The problem -
Could you write out all of the data again, word for word?
* * *
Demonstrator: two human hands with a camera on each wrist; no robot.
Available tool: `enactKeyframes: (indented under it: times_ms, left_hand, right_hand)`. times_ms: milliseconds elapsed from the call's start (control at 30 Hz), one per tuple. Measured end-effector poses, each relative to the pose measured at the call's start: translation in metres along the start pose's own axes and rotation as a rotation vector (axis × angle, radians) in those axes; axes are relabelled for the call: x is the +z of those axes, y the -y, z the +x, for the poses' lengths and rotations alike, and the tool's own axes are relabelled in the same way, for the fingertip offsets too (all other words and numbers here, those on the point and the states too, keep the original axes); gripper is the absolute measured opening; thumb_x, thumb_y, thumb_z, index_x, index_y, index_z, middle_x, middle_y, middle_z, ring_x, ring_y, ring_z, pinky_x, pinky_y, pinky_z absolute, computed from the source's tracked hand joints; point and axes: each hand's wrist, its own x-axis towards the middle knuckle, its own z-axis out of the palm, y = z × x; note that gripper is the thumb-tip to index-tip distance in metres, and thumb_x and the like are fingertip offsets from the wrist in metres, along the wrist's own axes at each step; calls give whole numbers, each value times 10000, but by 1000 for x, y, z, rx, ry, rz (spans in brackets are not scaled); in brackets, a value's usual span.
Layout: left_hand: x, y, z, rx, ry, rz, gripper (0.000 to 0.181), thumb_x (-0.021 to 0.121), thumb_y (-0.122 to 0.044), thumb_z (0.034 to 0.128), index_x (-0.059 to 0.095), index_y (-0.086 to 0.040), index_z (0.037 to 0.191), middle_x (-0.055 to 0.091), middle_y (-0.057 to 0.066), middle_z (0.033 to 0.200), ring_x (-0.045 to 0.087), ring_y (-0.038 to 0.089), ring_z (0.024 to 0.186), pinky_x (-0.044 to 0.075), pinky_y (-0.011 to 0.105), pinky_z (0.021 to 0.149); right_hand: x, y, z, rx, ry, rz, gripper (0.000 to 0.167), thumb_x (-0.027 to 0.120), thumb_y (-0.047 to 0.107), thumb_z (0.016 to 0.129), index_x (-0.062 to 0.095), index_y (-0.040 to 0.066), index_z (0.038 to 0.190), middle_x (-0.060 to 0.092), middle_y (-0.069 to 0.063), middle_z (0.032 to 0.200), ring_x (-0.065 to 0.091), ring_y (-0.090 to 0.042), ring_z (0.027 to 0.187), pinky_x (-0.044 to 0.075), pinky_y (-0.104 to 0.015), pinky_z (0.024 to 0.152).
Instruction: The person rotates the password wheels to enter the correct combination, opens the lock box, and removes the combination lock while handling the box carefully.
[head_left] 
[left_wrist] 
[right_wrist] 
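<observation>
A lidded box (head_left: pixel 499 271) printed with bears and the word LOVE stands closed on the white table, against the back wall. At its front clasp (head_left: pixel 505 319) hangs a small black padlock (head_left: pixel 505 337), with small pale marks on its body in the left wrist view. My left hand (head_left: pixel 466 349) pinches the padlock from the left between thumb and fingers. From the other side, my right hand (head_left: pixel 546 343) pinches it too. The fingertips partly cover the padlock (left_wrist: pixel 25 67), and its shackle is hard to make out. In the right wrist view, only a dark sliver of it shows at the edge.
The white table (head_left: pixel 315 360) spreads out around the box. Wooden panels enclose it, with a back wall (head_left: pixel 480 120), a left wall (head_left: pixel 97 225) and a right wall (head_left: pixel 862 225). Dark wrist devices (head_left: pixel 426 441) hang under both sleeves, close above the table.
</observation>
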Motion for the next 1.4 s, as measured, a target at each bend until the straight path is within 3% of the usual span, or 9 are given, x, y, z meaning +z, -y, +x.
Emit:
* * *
Solved problem -
Demonstrator: two human hands with a camera on each wrist; no robot.
Available tool: `enactKeyframes: (indented under it: times_ms, left_hand, right_hand)`. times_ms: milliseconds elapsed from the call's start (control at 30 Hz), one per tuple. Measured end-effector poses, each relative to the pose measured at the call's start: translation in metres along the start pose's own axes and rotation as a rotation vector (axis × angle, radians) in those axes; axes are relabelled for the call: x is the +z of those axes, y the -y, z the +x, for the poses' lengths and rotations alike, and the tool's own axes are relabelled in the same way, for the fingertip offsets too (all other words and numbers here, those on the point and the states too, keep the original axes); gripper is the absolute measured opening; thumb_x, thumb_y, thumb_z, index_x, index_y, index_z, middle_x, middle_y, middle_z, ring_x, ring_y, ring_z, pinky_x, pinky_y, pinky_z absolute, computed from the source's tracked hand joints; point and axes: each hand's wrist, its own x-axis towards the middle knuckle, its own z-axis out of the palm, y = z × x; note that gripper is the thumb-tip to index-tip distance in metres, and thumb_x and the like are fingertip offsets from the wrist in metres, along the wrist's own axes at each step; calls give whole numbers, each value times 10000, but by 1000 for x, y, z, rx, ry, rz (spans in brackets are not scaled); in brackets, a value's usual span.
Layout: left_hand: x, y, z, rx, ry, rz, gripper (0.000 to 0.181), thumb_x (-0.021 to 0.121), thumb_y (-0.122 to 0.044), thumb_z (0.034 to 0.128), index_x (-0.059 to 0.095), index_y (-0.086 to 0.040), index_z (0.037 to 0.191), middle_x (-0.055 to 0.091), middle_y (-0.057 to 0.066), middle_z (0.033 to 0.200), ring_x (-0.045 to 0.087), ring_y (-0.038 to 0.089), ring_z (0.024 to 0.186), pinky_x (-0.044 to 0.075), pinky_y (-0.011 to 0.105), pinky_z (0.021 to 0.149); right_hand: x, y, z, rx, ry, rz, gripper (0.000 to 0.167), thumb_x (-0.027 to 0.120), thumb_y (-0.047 to 0.107), thumb_z (0.016 to 0.129), index_x (-0.062 to 0.095), index_y (-0.040 to 0.066), index_z (0.038 to 0.190), middle_x (-0.060 to 0.092), middle_y (-0.069 to 0.063), middle_z (0.032 to 0.200), ring_x (-0.065 to 0.091), ring_y (-0.090 to 0.042), ring_z (0.027 to 0.187), pinky_x (-0.044 to 0.075), pinky_y (-0.104 to 0.015), pinky_z (0.024 to 0.152).
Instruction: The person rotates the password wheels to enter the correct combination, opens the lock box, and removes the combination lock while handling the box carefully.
[head_left] 
[left_wrist] 
[right_wrist] 
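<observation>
A lidded box (head_left: pixel 499 271) printed with bears and the word LOVE stands closed on the white table, against the back wall. At its front clasp (head_left: pixel 505 319) hangs a small black padlock (head_left: pixel 505 337), with small pale marks on its body in the left wrist view. My left hand (head_left: pixel 466 349) pinches the padlock from the left between thumb and fingers. From the other side, my right hand (head_left: pixel 546 343) pinches it too. The fingertips partly cover the padlock (left_wrist: pixel 25 67), and its shackle is hard to make out. In the right wrist view, only a dark sliver of it shows at the edge.
The white table (head_left: pixel 315 360) spreads out around the box. Wooden panels enclose it, with a back wall (head_left: pixel 480 120), a left wall (head_left: pixel 97 225) and a right wall (head_left: pixel 862 225). Dark wrist devices (head_left: pixel 426 441) hang under both sleeves, close above the table.
</observation>
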Motion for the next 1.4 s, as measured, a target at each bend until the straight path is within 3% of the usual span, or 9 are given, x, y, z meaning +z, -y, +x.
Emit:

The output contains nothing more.